Let`s do a little bit of cross curricular work, and touch on the area of mathematics. You mention that in Zamboni`s second study, there is a very high rate of re-stenosis, thus requiring another angioplasty after an average of nine months. Well, we know from Dr. Sandy MacDonald`s presentation to the Parliamentary Sub-Committee on Neurological Disease that the cost of an angioplasty in Canada is about $ 1,500. If I have an angioplasty every nine months, as this would be the worst case scenario, it would cost the medical system about $ 6,000 over a 3 year period. The cost of MS medications for the same period would easily surpass $ 60,000. The cost effectiveness of treatment for CCSVI is a much greater savings to the Canadian public and to private medical plans nation-wide.
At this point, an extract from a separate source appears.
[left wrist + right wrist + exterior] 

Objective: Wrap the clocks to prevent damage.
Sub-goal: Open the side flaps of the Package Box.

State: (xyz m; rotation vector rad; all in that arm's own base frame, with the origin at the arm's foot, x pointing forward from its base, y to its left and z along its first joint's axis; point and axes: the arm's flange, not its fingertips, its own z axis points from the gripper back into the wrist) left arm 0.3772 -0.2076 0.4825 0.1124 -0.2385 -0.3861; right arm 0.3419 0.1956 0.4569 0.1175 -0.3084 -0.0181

I can hear your objection, “But we are not yet sure that the links are there between CCSVI and MS, therefore we need to continue taking the medications.” To that I will answer with a quote from Dr. Gianfranco Campalani, the Irish Heart Surgeon who has had two angioplasties: “I always refused to take any medication whatsoever because I don’t believe you should take drugs to treat something the doctors don’t know the origin of.” So even if there is no causal link between CCSVI and MS, we still have no further insight into the actual origin of the disease. Even all of the drug companies state something to the effect that “the origin of MS is unknown”. If the origin is unknown, how then can we treat it ? Yet you so confidently promote the use of pharmaceuticals from various companies as if you actually knew something about the nature of MS. All of the pharmaceutical companies have a disclaimer to the effect that the precise way that they act on MS is unknown. It is strange that you are so sure that MS is not a venous flow problem, and it is “an immune mediated demylenating disease of the central nervous system”. (Direct quote from your training session on April 2, 2008 in Toronto). Your beliefs on the origins of MS have no more credibility than do the initial beliefs that CCSVI is possibily at the origin of the disease. Yet you know from the historical writings of Dr. Jock T. Murray that MS was always thought to have a venous link – which is precisely why in the 1930s all MS patients were given blood thinners.
Anyawy, I do believe that I have addressed the most important issues raised during your recent interview with the Barrie Examiner.
I would love to discuss these issues with you over the phone, and would be more than willing to do so. I’ll send you my private e-mail, and phone number, and trust that you will get back to me at a time that is convenient for both of us.